Aparo aveva ottenuto una licenza premio per la recente promozione a vice brigadiere della squadra mobile di Palermo, diretta da Boris Giuliano, anche lui condannato ad un crudele destino. «Conosceva benissimo la città, lavorò anche nella squadra anti-rapine e fu coinvolto al cento per cento nell’attività investigativa – continua Francesca –. Ha lavorato a stretto contatto con i dottori Contrada e Giuliano, per loro mio padre era l’esperto del territorio, avevano un rapporto di stima». Una volta arrestò in un cinema del centro un pericoloso ricercato che assisteva alla proiezione. A ricordare l’aneddoto furono i suoi colleghi: «Si sedette accanto a lui e gli disse in un orecchio: “Adesso non far baccano, così non se ne accorge nessuno”. E gli fece scattare le manette che poi coprì con l'impermeabile ed uscì col suo uomo a braccetto».

«In quegli anni quando veniva ucciso un poliziotto o un imprenditore, nessuno pensava che i responsabili potessero appartenere a clan mafiosi o qualcosa del genere – spiega la donna –. La gente pensava che si trattasse di una questione di fimmini. Ma la polizia sapeva chi fosse mio padre e quali attività svolgesse». Difatti, le indagini si concentrarono principalmente sulla strada della «vendetta della malavita». A distanza di 38 anni da quella tragica giornata, però, non si conosce ancora il mandante.

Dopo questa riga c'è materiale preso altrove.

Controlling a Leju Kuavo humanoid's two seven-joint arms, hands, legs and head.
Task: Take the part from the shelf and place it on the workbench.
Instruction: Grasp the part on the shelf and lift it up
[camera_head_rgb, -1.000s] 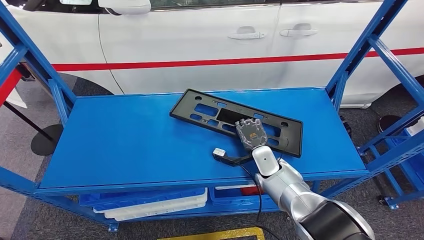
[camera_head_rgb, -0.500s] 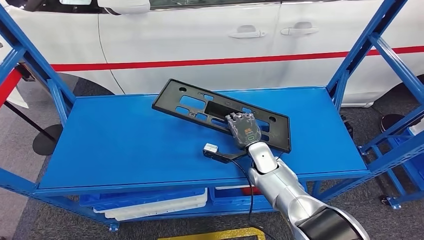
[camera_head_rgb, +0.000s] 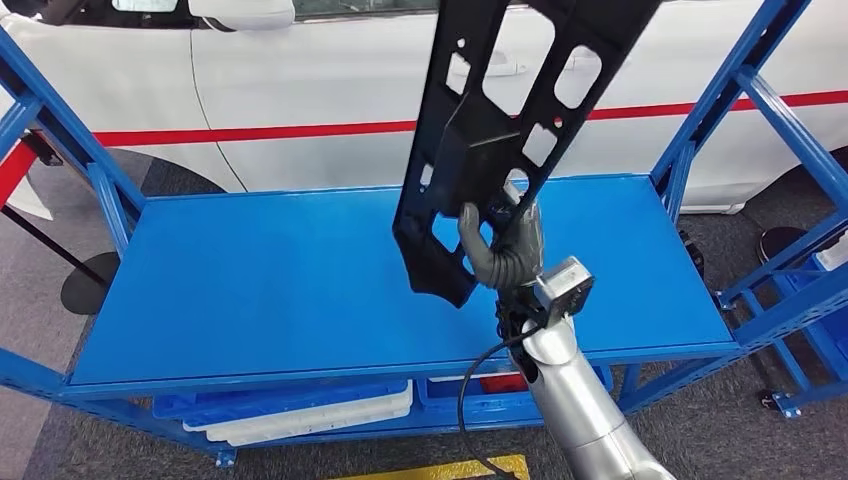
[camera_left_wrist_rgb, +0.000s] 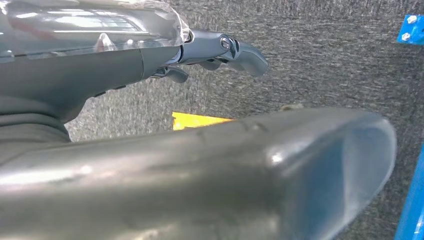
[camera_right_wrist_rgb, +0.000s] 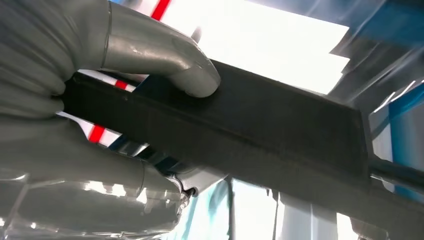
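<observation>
The part (camera_head_rgb: 478, 140) is a long black plastic plate frame with several cut-outs. It stands nearly upright in the air above the blue shelf (camera_head_rgb: 260, 280), its top passing out of the head view. My right hand (camera_head_rgb: 505, 250) grips its lower edge over the middle right of the shelf. In the right wrist view the fingers (camera_right_wrist_rgb: 165, 60) wrap around the dark edge of the part (camera_right_wrist_rgb: 270, 130). My left hand (camera_left_wrist_rgb: 200, 165) hangs over the grey floor with its fingers (camera_left_wrist_rgb: 240, 50) stretched out and nothing in it.
A white car (camera_head_rgb: 330, 80) with a red stripe stands right behind the shelf. Blue uprights (camera_head_rgb: 720, 100) frame the shelf on both sides. White and blue trays (camera_head_rgb: 300, 405) lie on the lower level. Another blue rack (camera_head_rgb: 810, 290) stands at the right.
The part lay flat on the shelf under my right hand a second ago. My right hand has gripped it, lifted it off the shelf and swung it up on end.
</observation>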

Nel febbraio 1979, venne arrestato Giuseppe Ferrante, poi condannato all’ergastolo. Pare fosse stato avvistato nella zona dell’omicidio pochi giorni prima e il giorno stesso dell’attentato, fu definito «il palo». Ma dei sicari non si conosce il nome.

Nella sua vita privata, Filadelfo era un uomo semplice, un padre presente. «Ogni mattina ci accompagnava a scuola, nel tempo libero ci portava al cinema e a fare lunghe passeggiate – ricorda la figlia Francesca –. Alcune volte, pronti per uscire, capitava che il dovere lo chiamava e restavamo a casa. La gente lo rispettava perché era sempre a fianco dei più bisognosi. La mamma racconta di una volta in cui sventò una tentata rapina ai danni di una signora: mentre ci stavamo dirigendo a casa di amici, imbottigliati nel traffico, si accorse che un ladro stava tentando di rubare la borsa ad una malcapitata, lui aprì lo sportello dell’auto con violenza e strattonò il malvivente facendolo desistere da quella azione. Poi salì in macchina e la serata proseguì», aggiunge.

Oggi, Filaldefo Aparo riposa nel cimitero di Lentini, accanto a Carmelo Di Giorgio, anche lui vittima di mafia, ucciso a Rizziconi sei giorni prima. Al vice brigadiere il Comune di Lentini ha intitolato una piazza, mentre l’attore e regista Pif ha messo in scena la sua storia nel film La mafia uccide solo d’estate, che da poco è diventato anche una serie televisiva, raccontata anche all’interno dell’app NOma, il progetto dell’associazione culturale Sulle nostre gambe.